* _WORK INSTRUCTION_:
Write out each line of the listing as it stands, without the images.

----

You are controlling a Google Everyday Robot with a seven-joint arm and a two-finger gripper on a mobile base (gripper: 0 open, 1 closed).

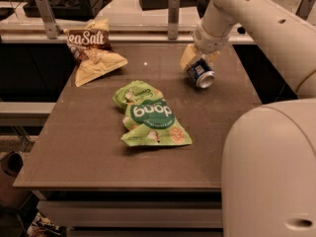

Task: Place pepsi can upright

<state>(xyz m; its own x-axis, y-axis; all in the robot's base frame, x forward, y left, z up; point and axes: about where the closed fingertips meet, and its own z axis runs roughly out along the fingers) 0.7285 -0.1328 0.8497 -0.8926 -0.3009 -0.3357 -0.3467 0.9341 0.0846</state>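
Pepsi can (pixel 202 76) tilted at tip of hand (pixel 195 65), touching it; grip: cannot tell.

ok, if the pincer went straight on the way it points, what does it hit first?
The can. The pincer points down at it near the table's far right side and looks to be touching it, though depth is unclear. Right under the tilted can is the table.
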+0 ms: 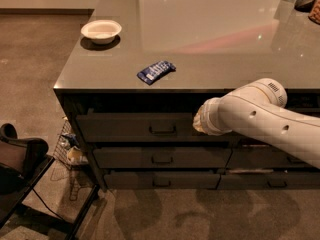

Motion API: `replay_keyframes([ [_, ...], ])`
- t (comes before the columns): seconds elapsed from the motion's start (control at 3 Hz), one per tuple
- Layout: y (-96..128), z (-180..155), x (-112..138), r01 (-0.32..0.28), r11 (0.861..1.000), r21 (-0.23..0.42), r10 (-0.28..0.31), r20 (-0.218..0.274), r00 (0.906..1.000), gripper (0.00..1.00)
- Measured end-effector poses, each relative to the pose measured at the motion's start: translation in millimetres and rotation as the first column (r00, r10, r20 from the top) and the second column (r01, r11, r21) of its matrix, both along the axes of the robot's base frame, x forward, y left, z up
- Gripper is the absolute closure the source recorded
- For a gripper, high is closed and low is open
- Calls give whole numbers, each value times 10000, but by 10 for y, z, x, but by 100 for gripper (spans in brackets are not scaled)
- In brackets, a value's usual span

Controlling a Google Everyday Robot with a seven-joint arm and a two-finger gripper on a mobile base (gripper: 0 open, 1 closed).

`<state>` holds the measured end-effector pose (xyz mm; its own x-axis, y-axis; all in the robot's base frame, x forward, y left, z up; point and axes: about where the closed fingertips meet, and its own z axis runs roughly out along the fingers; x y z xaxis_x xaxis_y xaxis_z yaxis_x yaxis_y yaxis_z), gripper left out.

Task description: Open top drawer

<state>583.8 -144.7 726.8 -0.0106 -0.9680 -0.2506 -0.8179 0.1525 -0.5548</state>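
Note:
The top drawer (130,127) is a wide dark front under the counter's edge, with a small bar handle (162,130) at its middle. Its front stands a little forward of the shallower drawers below; no interior shows. My white arm (260,116) reaches in from the right across the drawer fronts. My gripper (198,125) is at the arm's end, against the top drawer's front just right of the handle, and the wrist hides its tip.
On the grey countertop (210,39) lie a white bowl (101,31) at the far left and a blue snack packet (156,71) near the front edge. A dark chair (20,159) and a wire basket (70,149) stand on the floor at the left.

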Motion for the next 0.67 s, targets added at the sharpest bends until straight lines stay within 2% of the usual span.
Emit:
replay_keyframes([
  [0.67,11,21,-5,-23,10000,-21,23,33,10000,4],
])
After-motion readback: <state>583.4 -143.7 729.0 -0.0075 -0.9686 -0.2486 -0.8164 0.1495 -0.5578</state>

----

* _RESULT OF THIS TASK_:
You are controlling a Google Everyday Robot with a seven-joint arm and a two-finger gripper on a mobile base (gripper: 0 open, 1 closed).


Task: Place pepsi can upright

<state>(xyz m; its own x-axis, y-axis; all in the robot's base frame, x forward, y left, z up; point and axes: about where the closed fingertips meet, and its own z axis runs roughly out along the fingers) 0.7285 -0.1328 0.8497 -0.8926 -0.3009 -0.3357 -0.3467 0.9341 0.0846</state>
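Pepsi can (pixel 202 76) tilted at tip of hand (pixel 195 65), touching it; grip: cannot tell.

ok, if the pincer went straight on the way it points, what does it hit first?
The can. The pincer points down at it near the table's far right side and looks to be touching it, though depth is unclear. Right under the tilted can is the table.
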+0 ms: 

Motion API: `replay_keyframes([ [_, ...], ])`
- t (comes before the columns): seconds elapsed from the motion's start (control at 3 Hz), one per tuple
- Layout: y (-96..128), z (-180..155), x (-112..138), r01 (-0.32..0.28), r11 (0.861..1.000), r21 (-0.23..0.42), r10 (-0.28..0.31), r20 (-0.218..0.274), r00 (0.906..1.000), gripper (0.00..1.00)
- Measured end-effector poses, each relative to the pose measured at the motion's start: translation in millimetres and rotation as the first column (r00, r10, r20 from the top) and the second column (r01, r11, r21) of its matrix, both along the axes of the robot's base frame, x forward, y left, z up
- Gripper is the absolute closure the source recorded
- For a gripper, high is closed and low is open
- Calls give whole numbers, each value times 10000, but by 10 for y, z, x, but by 100 for gripper (spans in brackets are not scaled)
- In brackets, a value's usual span

Controlling a Google Everyday Robot with a seven-joint arm and a two-finger gripper on a mobile base (gripper: 0 open, 1 closed).

`<state>` holds the measured end-effector pose (xyz mm; its own x-axis, y-axis; all in the robot's base frame, x forward, y left, z up; point and axes: about where the closed fingertips meet, and its own z axis runs roughly out along the fingers; x y z xaxis_x xaxis_y xaxis_z yaxis_x yaxis_y yaxis_z), gripper left out.

Task description: Open top drawer

<state>583.8 -144.7 726.8 -0.0106 -0.9680 -0.2506 -0.8179 0.1525 -0.5548</state>
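Note:
The top drawer (130,127) is a wide dark front under the counter's edge, with a small bar handle (162,130) at its middle. Its front stands a little forward of the shallower drawers below; no interior shows. My white arm (260,116) reaches in from the right across the drawer fronts. My gripper (198,125) is at the arm's end, against the top drawer's front just right of the handle, and the wrist hides its tip.
On the grey countertop (210,39) lie a white bowl (101,31) at the far left and a blue snack packet (156,71) near the front edge. A dark chair (20,159) and a wire basket (70,149) stand on the floor at the left.
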
Motion for the next 0.67 s, targets added at the sharpest bends until straight lines stay within 2% of the usual span.
Emit:
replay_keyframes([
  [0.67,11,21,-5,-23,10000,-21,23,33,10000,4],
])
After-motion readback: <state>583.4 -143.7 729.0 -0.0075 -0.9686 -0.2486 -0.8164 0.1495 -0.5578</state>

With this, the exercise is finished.